### Your goal:
In the records below, find the line holding "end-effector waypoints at" and the line holding "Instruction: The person". Set down both, with every line between them, exactly.
-------- Exercise materials
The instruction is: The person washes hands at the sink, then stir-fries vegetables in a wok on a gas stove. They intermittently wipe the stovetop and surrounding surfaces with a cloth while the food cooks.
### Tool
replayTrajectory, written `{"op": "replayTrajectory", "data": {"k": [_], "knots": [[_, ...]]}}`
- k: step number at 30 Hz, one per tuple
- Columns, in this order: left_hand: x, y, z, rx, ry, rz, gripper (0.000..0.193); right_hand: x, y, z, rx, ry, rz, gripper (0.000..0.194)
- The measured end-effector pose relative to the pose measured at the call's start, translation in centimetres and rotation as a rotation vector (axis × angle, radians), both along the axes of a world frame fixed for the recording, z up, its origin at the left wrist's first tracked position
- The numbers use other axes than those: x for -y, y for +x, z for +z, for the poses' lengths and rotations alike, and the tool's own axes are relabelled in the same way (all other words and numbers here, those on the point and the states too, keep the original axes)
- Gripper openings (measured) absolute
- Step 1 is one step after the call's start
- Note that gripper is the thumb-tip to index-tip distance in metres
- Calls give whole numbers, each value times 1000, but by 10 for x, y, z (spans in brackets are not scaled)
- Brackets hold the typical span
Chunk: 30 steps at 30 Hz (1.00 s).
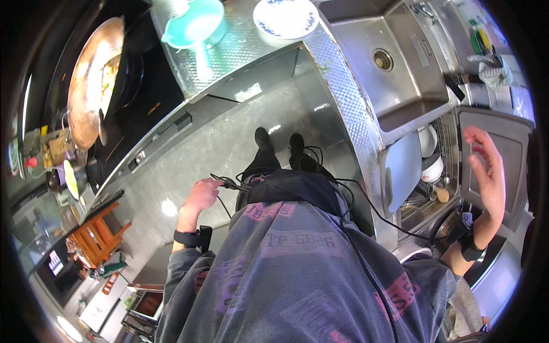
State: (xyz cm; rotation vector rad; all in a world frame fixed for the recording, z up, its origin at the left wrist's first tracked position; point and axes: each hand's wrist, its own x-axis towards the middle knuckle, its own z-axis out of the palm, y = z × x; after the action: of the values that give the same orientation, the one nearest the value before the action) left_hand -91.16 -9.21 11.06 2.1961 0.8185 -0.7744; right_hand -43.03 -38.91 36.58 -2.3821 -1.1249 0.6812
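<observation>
My left hand [203, 195] hangs low beside my body, with its fingers at a bundle of black cables [233, 183] by my waist. Whether the fingers grip the cables cannot be made out. Over on the right, my right hand [487, 167] is raised with bent fingers apart and nothing in it. It is in front of a grey panel with a raised rim [514, 188]. Left of that hand, a white bowl [428, 141], a white pot-like vessel [432, 168] and a light blue cutting board [405, 171] stand in the sink's side section.
A wok with food [88, 85] sits on the black stovetop [150, 85]. A turquoise ladle-shaped basin [195, 25] and a blue-patterned white plate [285, 17] rest on the metal counter [240, 47]. The steel sink [364, 51] lies ahead right. Behind left stands a wooden chair [96, 236].
</observation>
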Motion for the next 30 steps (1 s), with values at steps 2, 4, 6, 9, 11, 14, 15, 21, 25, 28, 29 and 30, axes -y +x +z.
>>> {"op": "replayTrajectory", "data": {"k": [2, 4, 6, 9, 11, 14, 15, 21, 25, 28, 29, 30], "knots": [[-1, -31, 5, 58, 46, 168, 30, -8, -12, -7, 60, -23, 88, 40], [0, -57, 12, 156, 106, 429, 28, -18, -32, -21, 7, -5, 150, 43], [-2, -79, 20, 282, 112, 714, 29, -36, -57, -40, -83, -11, 208, 45], [-9, -105, 26, 754, -247, 1261, 31, -79, -103, -76, -197, -11, 291, 43], [-16, -124, 26, 799, -163, 1295, 31, -112, -138, -96, -187, 149, 382, 39], [-34, -160, 27, 715, 88, 1216, 28, -167, -192, -108, -226, 177, 375, 32], [-41, -175, 28, 697, 130, 1206, 24, -185, -209, -108, -161, 225, 413, 30], [-81, -251, 24, 260, 464, 1158, 4, -275, -296, -104, -46, 331, 410, 22], [-94, -276, 18, 115, 791, 915, 20, -326, -343, -108, -144, 449, 303, 26], [-106, -282, 17, 381, 685, 1013, 26, -366, -367, -112, -179, 442, 368, 33], [-110, -281, 18, 409, 671, 1001, 26, -380, -375, -113, -187, 432, 376, 34], [-113, -277, 18, 452, 674, 1006, 26, -394, -383, -114, -102, 471, 432, 37]]}}
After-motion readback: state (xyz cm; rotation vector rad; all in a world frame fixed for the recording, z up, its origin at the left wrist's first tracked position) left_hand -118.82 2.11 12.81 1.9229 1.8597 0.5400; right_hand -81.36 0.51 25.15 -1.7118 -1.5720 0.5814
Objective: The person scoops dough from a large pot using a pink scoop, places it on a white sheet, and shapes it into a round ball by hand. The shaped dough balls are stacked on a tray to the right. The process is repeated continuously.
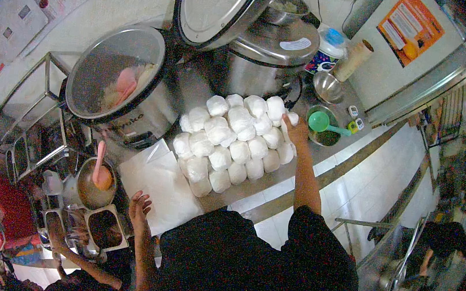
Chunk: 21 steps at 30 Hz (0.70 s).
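White paper-wrapped bundles (234, 137) are stacked in a close pile on the metal counter. At the pile's right end my right hand (298, 131) has its fingers around a white wrapped bundle (292, 118), which the hand partly hides. A stack of white paper sheets (162, 185) lies left of the pile, a clear plastic piece (158, 152) on its far corner. Over the near left edge of the sheets, my left hand (140, 207) is raised with its fingers apart and holds nothing.
An open rice cooker (140, 121) with a pink paddle stands back left; a closed one (255, 74) stands behind the pile. A bowl with a green ladle (319, 121) sits right. Left are a pot with a pink ladle (99, 168), metal food pans (107, 228) and another person's arm (87, 265).
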Each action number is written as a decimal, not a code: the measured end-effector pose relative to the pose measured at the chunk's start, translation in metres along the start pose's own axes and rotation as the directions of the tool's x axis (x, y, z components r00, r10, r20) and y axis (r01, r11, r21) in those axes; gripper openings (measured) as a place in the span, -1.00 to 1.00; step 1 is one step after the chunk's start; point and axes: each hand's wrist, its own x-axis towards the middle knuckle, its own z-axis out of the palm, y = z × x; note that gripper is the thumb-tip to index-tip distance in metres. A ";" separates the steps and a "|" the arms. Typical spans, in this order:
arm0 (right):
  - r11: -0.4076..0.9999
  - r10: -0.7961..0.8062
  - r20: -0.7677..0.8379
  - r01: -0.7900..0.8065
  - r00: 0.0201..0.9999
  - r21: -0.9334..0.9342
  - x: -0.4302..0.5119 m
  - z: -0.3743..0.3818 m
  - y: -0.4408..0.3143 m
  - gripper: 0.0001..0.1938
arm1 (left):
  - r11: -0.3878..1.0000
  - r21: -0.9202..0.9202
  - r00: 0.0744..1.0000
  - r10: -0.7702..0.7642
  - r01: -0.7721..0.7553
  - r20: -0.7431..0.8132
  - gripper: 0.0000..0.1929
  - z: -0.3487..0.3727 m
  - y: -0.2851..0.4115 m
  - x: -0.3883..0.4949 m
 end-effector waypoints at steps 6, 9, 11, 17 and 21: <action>0.971 -0.226 -0.003 0.226 0.974 0.076 -0.011 0.018 0.005 -0.12 | 0.998 -0.063 0.999 -0.027 0.030 0.045 -0.60 -0.016 -0.012 0.000; 0.931 -0.300 -0.017 0.297 0.954 0.213 -0.018 0.015 0.000 -0.16 | 0.998 0.066 0.999 0.014 -0.017 0.032 -0.60 -0.008 -0.009 -0.002; 0.922 -0.347 0.007 0.339 0.938 0.184 -0.021 0.004 -0.004 -0.20 | 0.994 0.105 0.998 0.030 -0.037 0.064 -0.60 -0.001 -0.003 -0.001; 0.902 -0.307 -0.558 0.422 0.771 0.087 -0.053 -0.014 -0.036 -0.29 | 0.985 0.106 0.987 0.129 -0.139 0.096 -0.68 0.015 0.016 0.010; 0.829 -0.339 -0.523 0.512 0.782 0.227 -0.096 -0.004 -0.102 -0.44 | 0.960 0.068 0.959 0.262 -0.270 0.105 -0.72 0.026 0.021 0.020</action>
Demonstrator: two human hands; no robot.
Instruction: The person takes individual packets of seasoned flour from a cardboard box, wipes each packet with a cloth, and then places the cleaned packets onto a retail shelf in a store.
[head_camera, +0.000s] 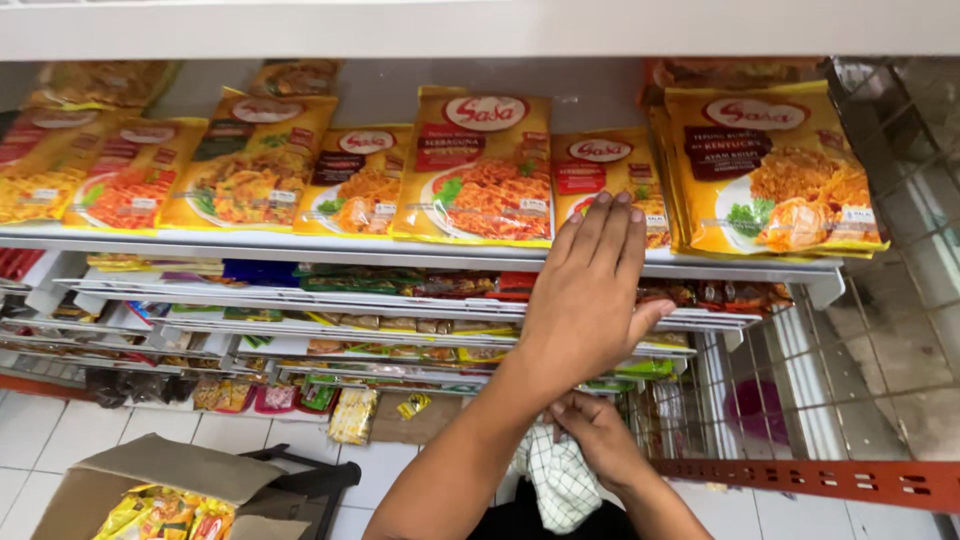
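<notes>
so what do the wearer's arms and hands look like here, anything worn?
Both forearms are bare as far as the frame shows: no sleeves, no gloves. The left hand shows no ring, and no watch or band at the wrist. The right hand also shows no jewellery or wrist wear. Nails look short and unpainted. Upper arms are out of frame, so any sleeves higher up cannot be told.

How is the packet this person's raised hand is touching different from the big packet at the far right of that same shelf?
The small packet under the left hand is low, and the fingers cover part of its front. The large packet stands taller and wider, fully in view, heading a stack. The small packet's label block is red; the large packet's is dark maroon. Both are yellow-orange pouches with a food picture, leaning back on the white shelf. The right hand holds a checked cloth below.
</notes>
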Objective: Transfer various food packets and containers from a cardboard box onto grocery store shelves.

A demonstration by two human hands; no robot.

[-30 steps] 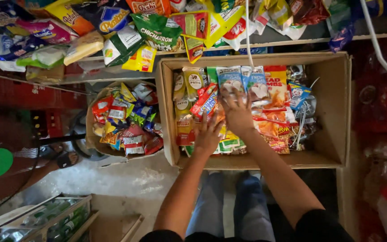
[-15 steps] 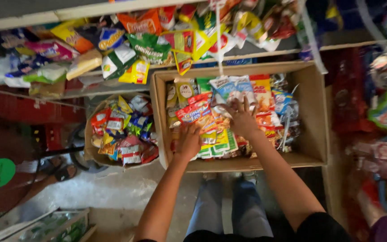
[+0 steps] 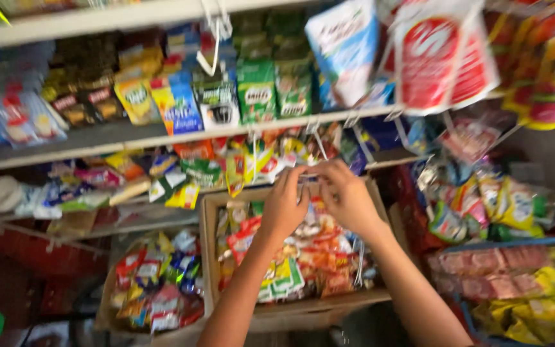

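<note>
Both my hands are raised in front of the lower shelf edge (image 3: 162, 138). My left hand (image 3: 284, 207) and my right hand (image 3: 349, 196) meet at the fingertips and pinch a thin wire hanger (image 3: 309, 174) stretched between them. A thin wire (image 3: 359, 263) hangs down below my right wrist. Beneath my hands stands an open cardboard box (image 3: 208, 222) filled with several colourful snack packets (image 3: 303, 263). The picture is blurred, so the grip itself is hard to make out.
A second container of snack packets (image 3: 155, 283) sits left of the box. Shelves above carry sachets and packets (image 3: 258, 87). Large bags (image 3: 441, 54) hang at the upper right. A blue crate of packets (image 3: 515, 283) stands at the right.
My hands have lifted out of the cardboard box up to the shelf edge and come together. The camera has tilted upward, showing more of the shelves.
</note>
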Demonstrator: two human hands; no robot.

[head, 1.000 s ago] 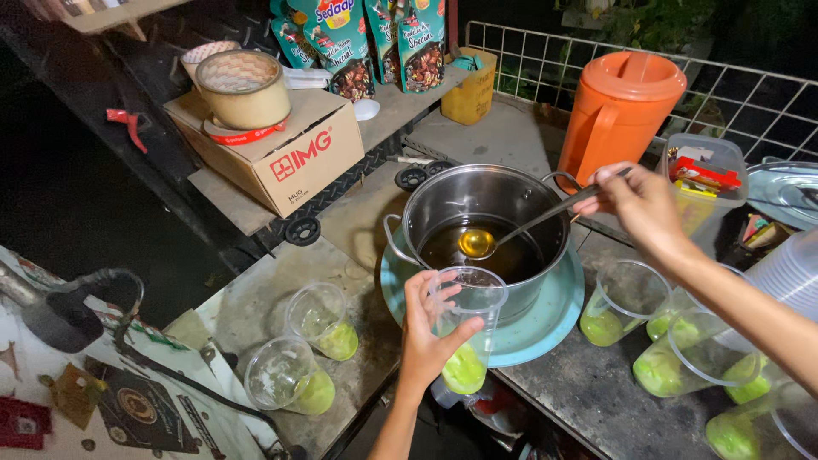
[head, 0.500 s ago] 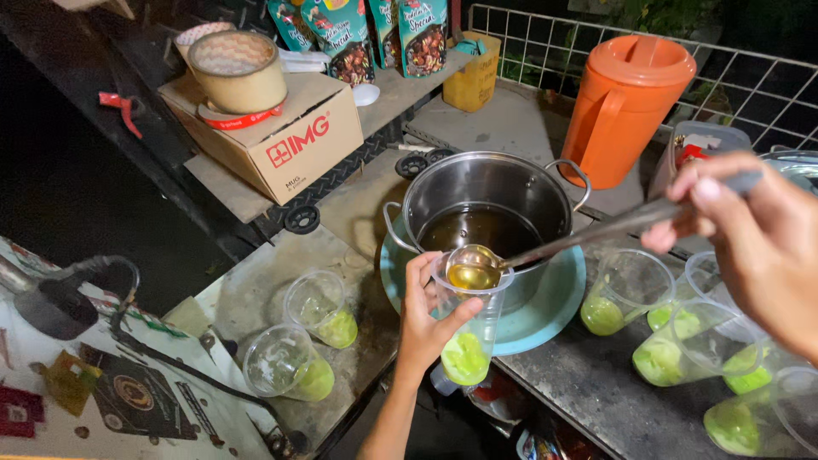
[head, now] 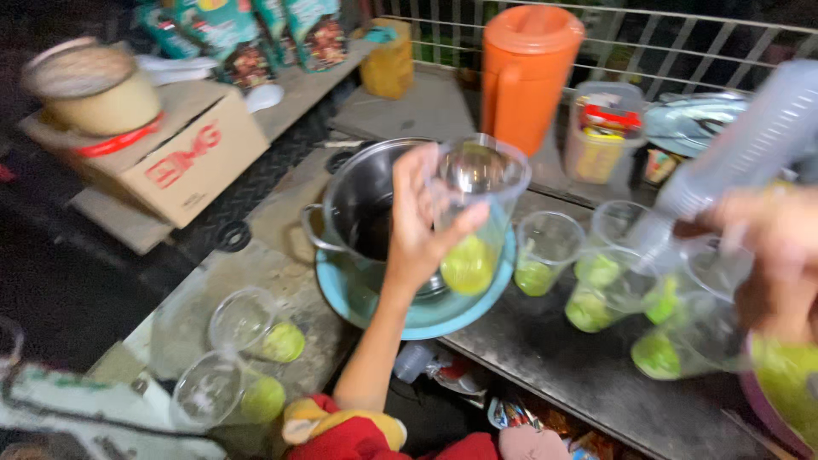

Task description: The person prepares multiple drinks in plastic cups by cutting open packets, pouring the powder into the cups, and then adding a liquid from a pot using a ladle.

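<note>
Head camera: view looks down on a dim drinks counter, blurred by motion.
Left hand [head: 417, 230]: fingers and thumb wrapped around a clear plastic cup [head: 473, 213], held up and tilted over the steel pot [head: 366, 213].
Cup contents: a green lime piece sits at the cup's bottom; any liquid is too blurred to tell.
Change: half a second ago the cup stood low at the pot's near rim with a ladle over its mouth; now it is raised higher and the ladle is out of sight, so the pour into this cup looks finished.
Right hand [head: 771, 264]: blurred at the right edge, now beside a stack of clear cups [head: 741, 153]; whether its fingers are spread or closed cannot be told.
Pot: rests on a teal plate [head: 426, 315].
Right of pot: more cups with lime [head: 545, 255].
Near left: two cups with lime [head: 247, 324].
Far side: orange jug [head: 524, 77], cardboard box [head: 179, 153].
</note>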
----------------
### Solution to this problem:
 end-effector waypoints at steps 6, 9, 11, 17 and 21: <action>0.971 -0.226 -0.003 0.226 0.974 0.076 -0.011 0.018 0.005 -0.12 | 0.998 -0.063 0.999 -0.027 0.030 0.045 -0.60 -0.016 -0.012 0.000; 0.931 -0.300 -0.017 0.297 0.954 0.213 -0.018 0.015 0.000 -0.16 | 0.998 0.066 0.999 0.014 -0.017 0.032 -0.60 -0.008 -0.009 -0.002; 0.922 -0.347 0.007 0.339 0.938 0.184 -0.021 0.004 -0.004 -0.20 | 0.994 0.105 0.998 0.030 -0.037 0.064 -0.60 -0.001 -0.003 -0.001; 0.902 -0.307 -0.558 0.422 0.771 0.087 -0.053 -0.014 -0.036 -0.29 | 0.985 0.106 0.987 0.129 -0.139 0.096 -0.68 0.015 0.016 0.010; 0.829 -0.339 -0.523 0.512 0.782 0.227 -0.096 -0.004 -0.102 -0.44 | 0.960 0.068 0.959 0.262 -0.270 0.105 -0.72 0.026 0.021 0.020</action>
Demonstrator: two human hands; no robot.
Instruction: The person takes individual packets of seasoned flour from a cardboard box, wipes each packet with a cloth, and then places the cleaned packets onto a retail shelf in a store.

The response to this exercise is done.